Someone asked about ramifications for the human exploration of Mars, and the answers were scattered. “Very severely problematized,” someone said; it would be a matter for discussion at the very highest levels, NASA of course but also NSF, the National Academy of Sciences, the International Astronomical Union, various UN bodies—in short, the scientific government of the world.
Mike laughed. “The human mission people must be freaking out.”
Nassim nodded. “The Ad Martem Club has already declared that these things are only bacteria, like bathroom scum, we kill billions of them every day, they’re no impediment to us conquering Mars.”
“They can’t be serious.”
“They are serious, but crazy. We won’t be setting foot there for a very long time. If ever.”
Suddenly Bill understood. “That would be sad,” he said. “I’m a humans-to-Mars guy myself.”
Mike grinned and shook his head. “You better not be in too much of a hurry.”

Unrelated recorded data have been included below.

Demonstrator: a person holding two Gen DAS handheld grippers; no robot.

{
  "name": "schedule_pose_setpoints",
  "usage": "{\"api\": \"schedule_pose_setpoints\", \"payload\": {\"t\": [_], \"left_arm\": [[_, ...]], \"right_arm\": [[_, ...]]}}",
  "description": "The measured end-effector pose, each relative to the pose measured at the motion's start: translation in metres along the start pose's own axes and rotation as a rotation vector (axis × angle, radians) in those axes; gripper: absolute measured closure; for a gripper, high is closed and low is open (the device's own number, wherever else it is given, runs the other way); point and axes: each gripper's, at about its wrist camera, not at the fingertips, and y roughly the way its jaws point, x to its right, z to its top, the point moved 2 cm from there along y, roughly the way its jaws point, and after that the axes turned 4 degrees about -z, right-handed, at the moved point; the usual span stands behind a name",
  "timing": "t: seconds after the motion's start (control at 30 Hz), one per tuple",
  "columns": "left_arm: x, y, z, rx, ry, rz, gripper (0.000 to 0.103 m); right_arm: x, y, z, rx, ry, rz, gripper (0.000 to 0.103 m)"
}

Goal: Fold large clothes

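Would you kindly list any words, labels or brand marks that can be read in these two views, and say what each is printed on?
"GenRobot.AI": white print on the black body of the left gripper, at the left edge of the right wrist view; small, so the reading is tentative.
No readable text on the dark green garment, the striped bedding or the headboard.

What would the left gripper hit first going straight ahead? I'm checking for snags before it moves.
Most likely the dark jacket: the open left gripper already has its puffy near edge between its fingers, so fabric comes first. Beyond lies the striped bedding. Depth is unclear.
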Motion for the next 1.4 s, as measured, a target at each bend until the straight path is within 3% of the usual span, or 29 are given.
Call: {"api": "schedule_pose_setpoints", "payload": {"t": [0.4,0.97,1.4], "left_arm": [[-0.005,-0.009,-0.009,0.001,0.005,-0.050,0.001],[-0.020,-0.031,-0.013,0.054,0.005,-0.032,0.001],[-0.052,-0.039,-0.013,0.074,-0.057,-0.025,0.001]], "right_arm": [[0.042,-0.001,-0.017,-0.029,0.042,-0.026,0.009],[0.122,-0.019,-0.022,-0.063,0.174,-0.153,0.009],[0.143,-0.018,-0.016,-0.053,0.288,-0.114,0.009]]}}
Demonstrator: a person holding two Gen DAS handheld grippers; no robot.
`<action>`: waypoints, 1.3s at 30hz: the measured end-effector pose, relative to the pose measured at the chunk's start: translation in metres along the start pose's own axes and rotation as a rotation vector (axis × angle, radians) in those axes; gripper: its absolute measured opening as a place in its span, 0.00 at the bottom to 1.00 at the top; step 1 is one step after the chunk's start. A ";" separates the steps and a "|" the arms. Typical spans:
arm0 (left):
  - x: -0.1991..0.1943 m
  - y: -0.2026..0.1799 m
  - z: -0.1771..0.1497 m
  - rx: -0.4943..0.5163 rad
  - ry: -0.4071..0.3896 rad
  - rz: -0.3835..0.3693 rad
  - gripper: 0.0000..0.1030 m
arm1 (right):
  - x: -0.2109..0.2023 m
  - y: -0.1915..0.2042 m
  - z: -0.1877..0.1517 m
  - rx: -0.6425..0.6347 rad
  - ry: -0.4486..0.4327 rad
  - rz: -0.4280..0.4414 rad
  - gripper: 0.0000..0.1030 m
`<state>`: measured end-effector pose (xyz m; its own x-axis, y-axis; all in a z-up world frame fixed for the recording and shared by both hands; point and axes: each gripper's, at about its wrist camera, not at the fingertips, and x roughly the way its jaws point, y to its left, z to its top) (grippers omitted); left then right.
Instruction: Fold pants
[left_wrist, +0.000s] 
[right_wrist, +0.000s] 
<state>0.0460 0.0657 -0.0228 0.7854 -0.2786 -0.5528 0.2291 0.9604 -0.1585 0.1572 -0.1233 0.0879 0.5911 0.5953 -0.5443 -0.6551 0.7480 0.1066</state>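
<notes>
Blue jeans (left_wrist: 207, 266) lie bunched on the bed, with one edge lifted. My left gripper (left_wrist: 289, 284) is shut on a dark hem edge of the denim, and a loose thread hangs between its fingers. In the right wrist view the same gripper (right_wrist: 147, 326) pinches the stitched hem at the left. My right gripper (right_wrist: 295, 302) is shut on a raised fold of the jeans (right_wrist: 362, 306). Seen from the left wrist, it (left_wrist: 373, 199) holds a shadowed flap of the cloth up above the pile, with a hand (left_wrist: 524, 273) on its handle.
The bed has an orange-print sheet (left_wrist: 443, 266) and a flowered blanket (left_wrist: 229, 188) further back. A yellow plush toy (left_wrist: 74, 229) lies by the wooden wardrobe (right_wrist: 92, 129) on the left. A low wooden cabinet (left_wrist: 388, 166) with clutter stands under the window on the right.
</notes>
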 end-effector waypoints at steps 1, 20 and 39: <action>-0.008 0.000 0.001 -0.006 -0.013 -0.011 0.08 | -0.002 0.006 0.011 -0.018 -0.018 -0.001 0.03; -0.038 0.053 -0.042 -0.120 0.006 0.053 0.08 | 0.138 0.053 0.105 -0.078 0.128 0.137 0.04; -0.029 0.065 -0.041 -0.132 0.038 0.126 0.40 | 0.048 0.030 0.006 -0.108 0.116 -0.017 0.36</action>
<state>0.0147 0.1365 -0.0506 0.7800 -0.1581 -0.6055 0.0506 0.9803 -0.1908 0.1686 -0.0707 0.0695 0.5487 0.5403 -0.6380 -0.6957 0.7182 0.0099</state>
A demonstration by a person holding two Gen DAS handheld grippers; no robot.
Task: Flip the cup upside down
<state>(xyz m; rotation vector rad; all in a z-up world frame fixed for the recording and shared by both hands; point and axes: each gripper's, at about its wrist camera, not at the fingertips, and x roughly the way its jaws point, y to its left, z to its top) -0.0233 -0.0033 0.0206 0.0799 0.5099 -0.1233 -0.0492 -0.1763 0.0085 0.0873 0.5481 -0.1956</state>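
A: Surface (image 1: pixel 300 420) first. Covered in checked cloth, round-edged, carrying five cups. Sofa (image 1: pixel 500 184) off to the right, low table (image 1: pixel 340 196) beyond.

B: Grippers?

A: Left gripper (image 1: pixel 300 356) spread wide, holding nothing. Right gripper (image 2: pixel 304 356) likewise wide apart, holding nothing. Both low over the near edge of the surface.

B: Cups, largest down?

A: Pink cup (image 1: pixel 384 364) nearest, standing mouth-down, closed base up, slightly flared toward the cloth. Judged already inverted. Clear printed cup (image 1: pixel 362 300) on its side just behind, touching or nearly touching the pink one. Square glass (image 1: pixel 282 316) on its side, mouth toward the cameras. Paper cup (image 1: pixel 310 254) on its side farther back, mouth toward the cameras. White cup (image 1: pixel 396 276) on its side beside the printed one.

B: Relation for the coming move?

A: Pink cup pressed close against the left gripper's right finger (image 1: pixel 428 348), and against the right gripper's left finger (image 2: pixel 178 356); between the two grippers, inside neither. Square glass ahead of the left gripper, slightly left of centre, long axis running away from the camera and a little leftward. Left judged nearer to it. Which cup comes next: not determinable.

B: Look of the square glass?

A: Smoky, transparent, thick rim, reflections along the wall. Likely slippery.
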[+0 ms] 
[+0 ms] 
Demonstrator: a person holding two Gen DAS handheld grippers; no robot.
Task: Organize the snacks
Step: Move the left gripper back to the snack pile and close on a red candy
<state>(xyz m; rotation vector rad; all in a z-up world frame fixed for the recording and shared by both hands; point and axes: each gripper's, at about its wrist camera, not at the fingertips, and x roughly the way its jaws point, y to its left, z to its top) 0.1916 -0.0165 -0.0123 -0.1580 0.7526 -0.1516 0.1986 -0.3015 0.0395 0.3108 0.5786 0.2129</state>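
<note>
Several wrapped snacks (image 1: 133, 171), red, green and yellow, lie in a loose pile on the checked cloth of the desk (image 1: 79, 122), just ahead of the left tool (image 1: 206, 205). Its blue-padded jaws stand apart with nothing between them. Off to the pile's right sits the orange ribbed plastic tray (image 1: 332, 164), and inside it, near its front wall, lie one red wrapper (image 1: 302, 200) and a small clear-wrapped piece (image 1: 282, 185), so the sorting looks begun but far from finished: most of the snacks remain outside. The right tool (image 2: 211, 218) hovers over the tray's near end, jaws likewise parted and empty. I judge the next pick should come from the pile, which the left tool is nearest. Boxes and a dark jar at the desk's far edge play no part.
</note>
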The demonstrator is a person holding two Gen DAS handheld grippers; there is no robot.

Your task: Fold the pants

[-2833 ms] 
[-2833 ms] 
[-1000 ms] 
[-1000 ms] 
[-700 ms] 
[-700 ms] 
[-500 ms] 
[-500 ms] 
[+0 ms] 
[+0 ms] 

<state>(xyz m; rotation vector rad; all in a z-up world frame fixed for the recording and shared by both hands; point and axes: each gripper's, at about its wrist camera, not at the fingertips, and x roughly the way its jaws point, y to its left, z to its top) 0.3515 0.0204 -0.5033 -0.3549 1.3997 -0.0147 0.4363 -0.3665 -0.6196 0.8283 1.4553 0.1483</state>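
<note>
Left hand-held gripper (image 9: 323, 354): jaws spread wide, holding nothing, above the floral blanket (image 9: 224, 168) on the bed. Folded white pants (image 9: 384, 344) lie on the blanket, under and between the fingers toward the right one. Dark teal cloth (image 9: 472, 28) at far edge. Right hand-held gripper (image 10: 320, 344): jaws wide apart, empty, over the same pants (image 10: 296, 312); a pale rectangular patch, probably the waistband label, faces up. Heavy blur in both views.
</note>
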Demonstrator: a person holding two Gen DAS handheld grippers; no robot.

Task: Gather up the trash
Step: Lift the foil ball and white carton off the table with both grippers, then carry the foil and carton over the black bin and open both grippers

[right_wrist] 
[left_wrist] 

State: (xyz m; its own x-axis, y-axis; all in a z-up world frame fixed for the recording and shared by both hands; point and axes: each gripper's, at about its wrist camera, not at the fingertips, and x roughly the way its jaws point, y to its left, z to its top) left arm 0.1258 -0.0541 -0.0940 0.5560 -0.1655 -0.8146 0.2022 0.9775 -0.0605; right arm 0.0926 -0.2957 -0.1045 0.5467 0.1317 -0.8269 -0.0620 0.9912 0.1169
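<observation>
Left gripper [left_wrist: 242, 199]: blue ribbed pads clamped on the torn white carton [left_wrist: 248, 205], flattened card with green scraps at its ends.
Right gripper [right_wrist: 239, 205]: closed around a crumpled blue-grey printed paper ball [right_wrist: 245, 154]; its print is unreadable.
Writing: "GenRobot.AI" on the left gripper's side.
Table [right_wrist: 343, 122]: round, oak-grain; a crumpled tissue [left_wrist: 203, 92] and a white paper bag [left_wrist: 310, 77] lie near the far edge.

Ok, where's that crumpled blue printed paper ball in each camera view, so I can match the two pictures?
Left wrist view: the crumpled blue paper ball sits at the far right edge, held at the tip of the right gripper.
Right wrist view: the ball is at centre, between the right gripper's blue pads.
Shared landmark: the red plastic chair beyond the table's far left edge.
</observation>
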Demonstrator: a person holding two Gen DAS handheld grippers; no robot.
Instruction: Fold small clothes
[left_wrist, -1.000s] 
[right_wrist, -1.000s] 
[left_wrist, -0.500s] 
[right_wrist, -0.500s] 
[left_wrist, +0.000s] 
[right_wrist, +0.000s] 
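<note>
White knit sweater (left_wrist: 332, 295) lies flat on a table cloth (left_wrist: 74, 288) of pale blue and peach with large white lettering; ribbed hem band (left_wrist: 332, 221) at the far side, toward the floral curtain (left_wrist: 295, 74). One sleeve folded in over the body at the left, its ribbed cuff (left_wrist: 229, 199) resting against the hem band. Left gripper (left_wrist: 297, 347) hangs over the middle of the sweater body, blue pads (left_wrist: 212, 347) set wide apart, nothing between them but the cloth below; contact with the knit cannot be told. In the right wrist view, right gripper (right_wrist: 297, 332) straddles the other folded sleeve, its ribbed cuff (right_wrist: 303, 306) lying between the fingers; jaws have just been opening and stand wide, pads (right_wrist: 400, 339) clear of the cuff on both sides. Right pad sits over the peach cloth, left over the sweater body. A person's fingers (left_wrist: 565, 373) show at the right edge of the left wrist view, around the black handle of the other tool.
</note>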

Bill went back into his office. He cleaned up a little, then called Eleanor’s office, wanting to talk to her, wanting to say, We did it, the mission is a success and the dream has therefore been shattered, but she wasn’t in. He left a message that he would be home around the usual time, then concentrated on his TO DO list, no longer adding things to the bottom faster than he took them off at the top, trying to occupy his mind but failing. The realization was sinking in that he had always thought that their work was about going to Mars, about making a better world there; this was how he had justified everything about his life, the killing hours of the job, the looks on his family’s faces, Eleanor’s fully sympathetic but disappointed, frustrated that it had turned out this way, the two of them caught despite their best efforts in a kind of 1950s marriage, the husband gone all day every day—except of course that Eleanor worked long hours too, so that their kids had always been daycare and after-school care kids, all day every weekday. Once Bill had dropped Joe, their younger one, off at daycare on a Monday morning, and looking back in through the window he had seen an expression on the boy’s face of abandonment and stoic solitude, of facing another ten hours at the same old place, to be gotten through somehow like everyone else, a look which on the face of a three-year-old had pierced Bill to the heart. And all that, all that he had done, all the time he had put in, all those days and years, had been so that one day humans would inhabit Mars and make a decent civilization at last; his whole life burned in a cubicle because the start of this great project was so tenuous, because so few people believed or understood, so that it was down to them, one little lab trying its best to execute the “faster better cheaper” plan which contained within it (as they often pointed out) a contradiction of the second law of thermodynamics among other problems, a plan that they knew could only really achieve two out of the three qualities in any real-world combination, but making the attempt anyway, finding that the only true “cheaper” involved was the cost of their own labor and the quality of their own lives, rocket scientists running like squirrels in cages to make the inhabitation of Mars a reality—a project which only the future Martians of some distant century would truly appreciate and honor. Except now there weren’t going to be any future Martians.